ABD Yüksek Mahkemesi, eski Başkan Donald Trump’ın doğum yoluyla ABD vatandaşlığı hakkını sınırlayan yürütme emrine yönelik açılan davalarda kritik bir karara imza attı. Mahkeme, alt mahkemeler tarafından verilen ülke çapındaki ihtiyati tedbir kararlarının yetki sınırlarını aştığını belirterek, bu kararların uygulanmasının önünü açtı.
Yüksek Mahkeme’nin 9 üyesinden 6’sı çoğunluk lehine oy kullanarak, federal mahkemelerin söz konusu yürütme emrine karşı evrensel (ülke çapında) tedbir kararı veremeyeceğini hükme bağladı.
Yargıç Amy Coney Barrett, çoğunluk adına kaleme aldığı gerekçeli kararda şu ifadeleri kullandı:
"Önümüzdeki mesele bir çözüm yolu meselesidir. 1789 Yargı Yasası uyarınca, federal mahkemelerin evrensel ihtiyati tedbirler çıkarma konusunda eşitlikçi bir yetkisi olup olmadığı. Evrensel bir ihtiyati tedbir, eşitlikçi bir otoritenin kullanımı olarak haklı gösterilebilir, ancak Kongre federal mahkemelere bu yetkiyi vermemiştir."
Yüksek Mahkeme, Trump’ın başkanlık emrinin anayasal olup olmadığına dair doğrudan bir karar vermedi. Ancak azınlıkta kalan üç liberal yargıç, söz konusu emrin açıkça anayasaya aykırı olduğunu savundu.
Emir Ne İçeriyor?
Trump’ın başkanlık döneminin ikinci kez başlamasının ardından imzaladığı yürütme emri, ABD topraklarında doğan ancak ebeveynleri kısa süreli vizeyle ya da yasal statü olmadan ülkede bulunan bebeklere vatandaşlık verilmesini engellemeyi hedefliyor.
Yürütme emrine karşı üç ayrı dava açılmış ve alt mahkemeler ülke çapında ihtiyati tedbir kararı vermişti.

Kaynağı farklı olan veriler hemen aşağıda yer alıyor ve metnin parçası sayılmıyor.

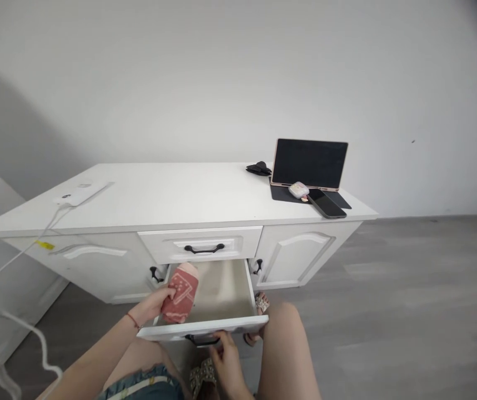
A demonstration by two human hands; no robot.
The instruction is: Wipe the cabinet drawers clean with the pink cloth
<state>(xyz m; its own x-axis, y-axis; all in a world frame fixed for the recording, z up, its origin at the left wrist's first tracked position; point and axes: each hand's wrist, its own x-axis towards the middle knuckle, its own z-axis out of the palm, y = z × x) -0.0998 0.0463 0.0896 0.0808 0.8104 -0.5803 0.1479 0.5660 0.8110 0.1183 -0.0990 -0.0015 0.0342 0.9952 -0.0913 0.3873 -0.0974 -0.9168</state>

Trump yönetimi ise bu kararların yetki aşımı olduğunu savunarak Yüksek Mahkeme’ye başvurmuştu.
Ne Anlama Geliyor?
Yüksek Mahkeme’nin bu kararı, yürütme emrinin yasal statüsünü doğrudan belirlemese de, alt mahkemelerin Trump’ın politikalarını ülke genelinde durdurmasının önüne geçmiş oldu. Bu durum, ileride benzer başkanlık emirlerinin daha az yargı denetimiyle yürürlüğe girmesinin önünü açabilir.